Rywale Polaków zagrają ze sobą. Musieli zmienić plany

Dwaj grupowi rywale Polaków z przyszłorocznych Mistrzostw Świata dwukrotnie zmierzą się ze sobą towarzysko w najbliższej przerwie reprezentacyjnej. Nie tak miało to wyglądać, ale z konieczności nastąpiła zmiana planów.
Reprezentacje Łotwy i Francji, z którymi Polska zagra w grupie na MŚ w przyszłym roku, zmierzą się w dniach 9-10 listopada w dwóch meczach towarzyskich w Rydze.

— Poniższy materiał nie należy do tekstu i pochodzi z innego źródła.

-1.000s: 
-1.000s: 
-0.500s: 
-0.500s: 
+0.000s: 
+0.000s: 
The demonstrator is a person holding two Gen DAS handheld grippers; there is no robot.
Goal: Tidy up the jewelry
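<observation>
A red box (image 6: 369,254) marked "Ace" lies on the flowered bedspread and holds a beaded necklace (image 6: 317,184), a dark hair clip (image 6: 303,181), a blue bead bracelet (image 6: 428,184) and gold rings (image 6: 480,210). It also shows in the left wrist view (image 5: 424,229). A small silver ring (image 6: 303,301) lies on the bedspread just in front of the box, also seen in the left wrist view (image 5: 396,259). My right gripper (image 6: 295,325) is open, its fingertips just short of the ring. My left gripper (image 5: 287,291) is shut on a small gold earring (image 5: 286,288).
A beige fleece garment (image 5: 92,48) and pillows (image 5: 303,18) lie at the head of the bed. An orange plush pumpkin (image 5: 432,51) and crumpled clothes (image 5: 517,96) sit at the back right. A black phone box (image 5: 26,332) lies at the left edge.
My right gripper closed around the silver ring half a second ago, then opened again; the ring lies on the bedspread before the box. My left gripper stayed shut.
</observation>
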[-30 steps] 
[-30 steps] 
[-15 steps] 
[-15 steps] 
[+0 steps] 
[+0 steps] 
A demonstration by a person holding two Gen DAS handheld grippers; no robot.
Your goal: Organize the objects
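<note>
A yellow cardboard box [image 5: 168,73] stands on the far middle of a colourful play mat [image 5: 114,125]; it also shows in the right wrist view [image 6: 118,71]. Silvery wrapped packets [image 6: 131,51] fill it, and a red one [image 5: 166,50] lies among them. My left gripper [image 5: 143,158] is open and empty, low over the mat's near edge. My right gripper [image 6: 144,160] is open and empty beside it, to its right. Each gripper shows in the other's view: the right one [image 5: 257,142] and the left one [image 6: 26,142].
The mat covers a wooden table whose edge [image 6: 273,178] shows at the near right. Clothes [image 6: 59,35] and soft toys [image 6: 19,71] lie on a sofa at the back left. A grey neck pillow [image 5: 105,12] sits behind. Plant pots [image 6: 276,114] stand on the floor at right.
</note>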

Początkowo obie drużyny miały się spotkać ze sobą w tym terminie reprezentacyjnym raz, co miało być częścią turnieju międzynarodowego z udziałem także Danii i Norwegii. Niestety te plany trzeba było zmienić.
Turniej został bowiem odwołany, ponieważ Norwegowie z powodu wielkich problemów finansowych swojego związku hokejowego zawiesili do końca roku działalność reprezentacji, a Duńczycy także ostatecznie nie przyjadą do Rygi.

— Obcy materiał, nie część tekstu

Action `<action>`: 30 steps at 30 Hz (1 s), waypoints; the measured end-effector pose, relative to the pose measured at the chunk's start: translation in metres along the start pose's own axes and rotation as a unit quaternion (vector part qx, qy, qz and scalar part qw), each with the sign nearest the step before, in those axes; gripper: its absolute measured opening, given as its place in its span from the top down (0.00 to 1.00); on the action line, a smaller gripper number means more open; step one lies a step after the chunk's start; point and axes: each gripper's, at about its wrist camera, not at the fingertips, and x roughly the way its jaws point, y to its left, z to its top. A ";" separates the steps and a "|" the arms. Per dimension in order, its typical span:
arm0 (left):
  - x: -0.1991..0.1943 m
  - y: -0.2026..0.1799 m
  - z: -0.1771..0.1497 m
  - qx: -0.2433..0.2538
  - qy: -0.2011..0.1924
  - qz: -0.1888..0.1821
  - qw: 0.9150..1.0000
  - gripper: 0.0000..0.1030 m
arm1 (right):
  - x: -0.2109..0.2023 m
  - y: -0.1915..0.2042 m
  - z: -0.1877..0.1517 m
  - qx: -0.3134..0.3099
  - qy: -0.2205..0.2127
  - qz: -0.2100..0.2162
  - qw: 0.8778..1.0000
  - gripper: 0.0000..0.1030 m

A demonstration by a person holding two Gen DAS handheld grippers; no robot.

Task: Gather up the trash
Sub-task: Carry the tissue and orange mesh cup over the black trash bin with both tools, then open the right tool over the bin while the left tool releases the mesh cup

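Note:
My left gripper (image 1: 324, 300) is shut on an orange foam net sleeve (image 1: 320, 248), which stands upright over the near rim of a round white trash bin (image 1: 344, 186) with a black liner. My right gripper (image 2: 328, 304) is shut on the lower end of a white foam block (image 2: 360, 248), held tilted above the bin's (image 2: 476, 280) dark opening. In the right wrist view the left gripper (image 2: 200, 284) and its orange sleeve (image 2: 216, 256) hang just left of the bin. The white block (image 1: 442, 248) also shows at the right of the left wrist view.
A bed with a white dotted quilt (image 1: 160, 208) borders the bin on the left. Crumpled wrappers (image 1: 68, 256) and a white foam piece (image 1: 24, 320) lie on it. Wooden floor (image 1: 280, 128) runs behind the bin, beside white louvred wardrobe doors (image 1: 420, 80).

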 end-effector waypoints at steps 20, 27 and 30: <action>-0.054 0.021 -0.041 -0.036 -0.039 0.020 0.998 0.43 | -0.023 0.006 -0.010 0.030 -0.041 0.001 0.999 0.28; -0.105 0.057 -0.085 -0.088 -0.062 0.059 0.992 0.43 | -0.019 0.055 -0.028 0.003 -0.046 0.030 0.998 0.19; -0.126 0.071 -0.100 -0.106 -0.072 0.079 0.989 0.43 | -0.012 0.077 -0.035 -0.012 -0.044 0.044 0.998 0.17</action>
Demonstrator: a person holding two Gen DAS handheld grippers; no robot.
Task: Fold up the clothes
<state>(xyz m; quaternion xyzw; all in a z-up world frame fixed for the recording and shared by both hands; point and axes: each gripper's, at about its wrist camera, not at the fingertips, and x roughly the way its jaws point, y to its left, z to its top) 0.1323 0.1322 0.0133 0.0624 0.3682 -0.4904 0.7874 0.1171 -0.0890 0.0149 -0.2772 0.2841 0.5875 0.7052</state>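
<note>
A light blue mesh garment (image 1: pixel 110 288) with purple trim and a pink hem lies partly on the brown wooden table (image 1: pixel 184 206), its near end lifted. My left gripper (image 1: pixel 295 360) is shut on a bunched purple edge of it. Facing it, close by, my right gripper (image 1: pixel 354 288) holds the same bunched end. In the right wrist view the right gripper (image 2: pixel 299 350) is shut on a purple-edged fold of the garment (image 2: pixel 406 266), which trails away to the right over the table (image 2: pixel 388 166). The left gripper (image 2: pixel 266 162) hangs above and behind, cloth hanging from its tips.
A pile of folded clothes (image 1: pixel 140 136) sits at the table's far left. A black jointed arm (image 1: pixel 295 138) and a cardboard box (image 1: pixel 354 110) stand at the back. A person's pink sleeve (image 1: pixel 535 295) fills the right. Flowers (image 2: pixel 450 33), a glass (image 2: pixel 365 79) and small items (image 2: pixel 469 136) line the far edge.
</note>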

Z Francuzami zagra pierwsza reprezentacja Łotwy. Druga będzie w tym czasie rywalizowała z Polską, Estonią i Litwą w Turnieju o Puchar Niepodległości z cyklu Baltic Challenge Cup w Sosnowcu.

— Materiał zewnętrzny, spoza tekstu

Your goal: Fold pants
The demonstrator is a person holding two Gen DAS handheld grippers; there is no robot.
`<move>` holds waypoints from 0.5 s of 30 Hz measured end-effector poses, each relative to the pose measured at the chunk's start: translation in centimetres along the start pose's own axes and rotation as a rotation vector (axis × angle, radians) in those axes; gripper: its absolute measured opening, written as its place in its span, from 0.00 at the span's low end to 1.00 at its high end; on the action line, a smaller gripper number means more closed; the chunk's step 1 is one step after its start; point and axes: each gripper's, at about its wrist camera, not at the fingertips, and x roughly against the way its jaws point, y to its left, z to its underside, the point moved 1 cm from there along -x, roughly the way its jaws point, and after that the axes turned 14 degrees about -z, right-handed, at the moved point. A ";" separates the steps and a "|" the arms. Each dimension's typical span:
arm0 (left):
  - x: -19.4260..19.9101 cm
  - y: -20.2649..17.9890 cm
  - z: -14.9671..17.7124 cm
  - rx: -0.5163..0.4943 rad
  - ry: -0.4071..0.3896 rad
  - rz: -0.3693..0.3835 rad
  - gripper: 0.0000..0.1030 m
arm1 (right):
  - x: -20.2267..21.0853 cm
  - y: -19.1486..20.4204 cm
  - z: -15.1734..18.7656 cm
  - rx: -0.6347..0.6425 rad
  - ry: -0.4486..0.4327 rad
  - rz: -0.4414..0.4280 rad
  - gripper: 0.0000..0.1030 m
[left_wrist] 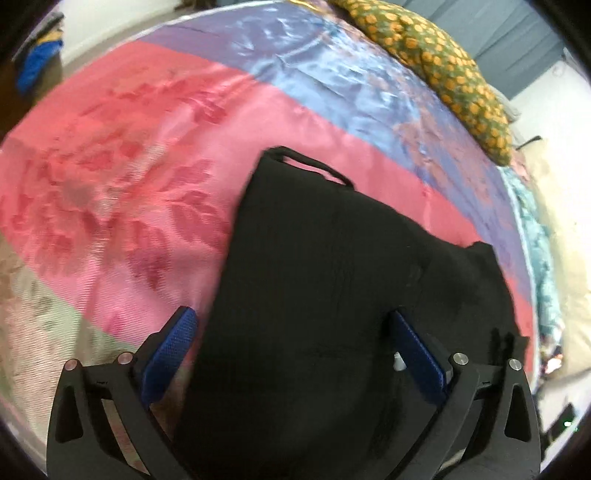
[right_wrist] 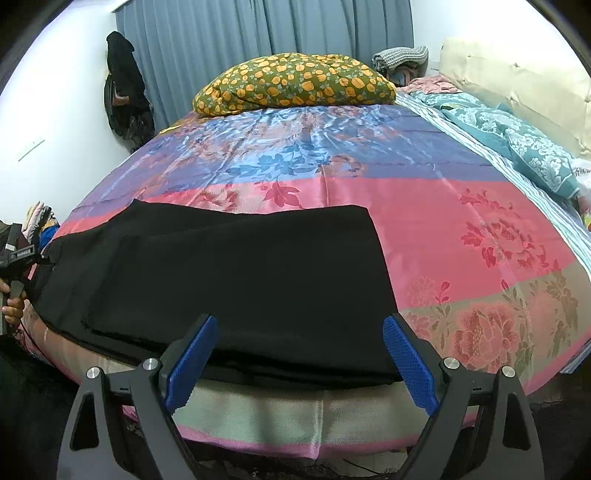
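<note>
Item: black pants (right_wrist: 229,273), laid flat across the near half of the bed (right_wrist: 480,236), already doubled lengthwise by the look of the layered near edge; one end reaches the bed's left side, the other ends square near the middle.

Handling, as judged: soft, limp, light cloth; no stiffness, likely to slide on the shiny bedspread (right_wrist: 295,162). Best taken at a corner or along the layered edge, pinching all layers together.

Right gripper (right_wrist: 299,350): fingers spread wide, empty, hovering over the near edge of the pants.

Left gripper (left_wrist: 291,358): fingers spread, black cloth lying between them, not visibly pinched.

Surroundings: flowered pillow (right_wrist: 295,83) at the far side, well apart; teal quilt (right_wrist: 517,133) along the right edge; dark clothing hanging (right_wrist: 123,85) by the grey curtain (right_wrist: 266,29). Nothing lies on the pants or blocks a fold.
</note>
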 end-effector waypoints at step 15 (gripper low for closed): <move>-1.3 -2.7 -1.1 -0.201 0.087 -0.036 1.00 | -1.0 0.5 -0.4 -0.006 0.001 -0.029 0.88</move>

Także w Rydze jednak brązowi medaliści ostatnich Mistrzostw Świata nie wystąpią w najsilniejszym składzie. Spotkania z "Les Bleus" będą okazją do sprawdzenia zawodników mających mniejszy lub żaden staż w reprezentacji.
- Powołanie wszystkich najlepszych, których już znamy, nie byłoby najmądrzejsze - powiedział generalny menedżer reprezentacji Łotwy Rudolfs Kalvītis w wywiadzie dla łotewskiego radia publicznego. - Razem z trenerem Harijsem Vītoliņšem powiedzieliśmy sobie, że naszym celem na listopad jest przyjrzenie się tym zawodnikom, których wcześniej w rozgrywkach międzynarodowych nie było.
Łotwa, która na tegorocznych MŚ rozgrywanych w Rydze i fińskim Tampere po raz pierwszy w historii sięgnęła po medal, w przyszłym roku w Ostrawie będzie pierwszym rywalem Polaków podczas turnieju elity.